Component	Port	Purpose
kube-apiserver	`6443`	Kubernetes API
etcd client	`2379`	API server to etcd
etcd peer	`2380`	etcd member communication
kubelet	`10250`	kubelet API
kube-scheduler	`10259`	scheduler secure port
kube-controller-manager	`10257`	controller manager secure port

Warning

In production, restrict these ports using security groups, firewalls, or network policies.
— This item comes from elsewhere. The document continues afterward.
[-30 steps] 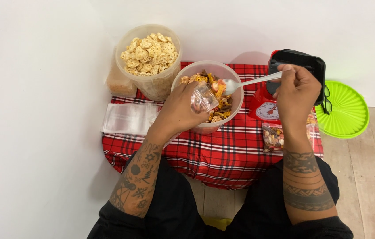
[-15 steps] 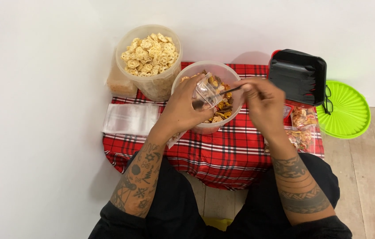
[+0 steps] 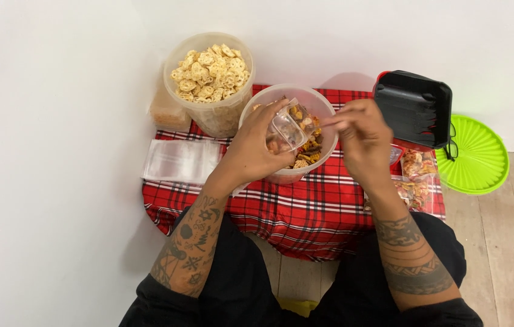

Do not expose control plane ports publicly except the API server through a controlled endpoint.

Commands

Cluster overviewControl plane PodsHost servicesJournal logsStatic manifests

kubectl get nodes
kubectl get pods -A
kubectl get pods -n kube-system
kubectl cluster-info

kubectl get pods -n kube-system
kubectl describe pod kube-apiserver-master -n kube-system
kubectl logs kube-apiserver-master -n kube-system
kubectl logs kube-apiserver-master -n kube-system --previous

systemctl status kubelet
systemctl status kube-apiserver
systemctl status kube-controller-manager
systemctl status kube-scheduler
systemctl status kube-proxy

sudo journalctl -u kubelet -f
sudo journalctl -u kube-apiserver --since "30 minutes ago"
sudo journalctl -u kube-controller-manager --since "30 minutes ago"
sudo journalctl -u kube-scheduler --since "30 minutes ago"

ls -l /etc/kubernetes/manifests/
sudo vi /etc/kubernetes/manifests/kube-apiserver.yaml
sudo vi /etc/kubernetes/manifests/etcd.yaml

Production Best Practices

Do

Run multiple control plane nodes for production.
Put a load balancer in front of API servers.
Use an odd number of etcd members, usually 3 or 5.
Monitor API server, etcd, scheduler, controller manager, kubelet, and kube-proxy.
Back up etcd regularly.
Protect /etc/kubernetes certificates and manifests.
Keep control plane nodes dedicated for control plane workloads.
Track restart counts for kube-system Pods.
Use alerting for API server latency, etcd health, and node readiness.

Don't

Do not run production with a single control plane node.
Do not edit static Pod manifests without backup.
Do not expose etcd to the public network.
Do not ignore expired certificates.
Do not restart control plane components randomly without checking logs.
Do not schedule application workloads on control plane nodes unless intentionally designed.
Do not forget to check kubelet when static control plane Pods are down.

Control Plane Failure Checklist

[ ] Can kubectl connect to the API server?
[ ] Are all nodes Ready?
[ ] Are kube-system Pods Running?
[ ] Is kube-apiserver healthy?
[ ] Is etcd healthy?
[ ] Is scheduler running?
[ ] Is controller-manager running?
[ ] Is kubelet running on all nodes?
[ ] Is kube-proxy running on all nodes?
[ ] Are control plane Pods restarting?
[ ] Do logs show certificate, etcd, port, or config errors?
[ ] Are static Pod manifests valid?
[ ] Are required ports open?

Quick Investigation Example

# 1. Check nodes
kubectl get nodes

# 2. Check all system Pods
kubectl get pods -n kube-system

# 3. Check API server Pod
kubectl describe pod kube-apiserver-master -n kube-system
kubectl logs kube-apiserver-master -n kube-system --previous

# 4. Check etcd
kubectl logs etcd-master -n kube-system

# 5. Check kubelet on the node
systemctl status kubelet
sudo journalctl -u kubelet --since "30 minutes ago"

# 6. Check static Pod manifests
ls -l /etc/kubernetes/manifests/

Quote

Control plane troubleshooting is about checking the Kubernetes brain first: API server, etcd, scheduler, controller manager, kubelet, and their logs.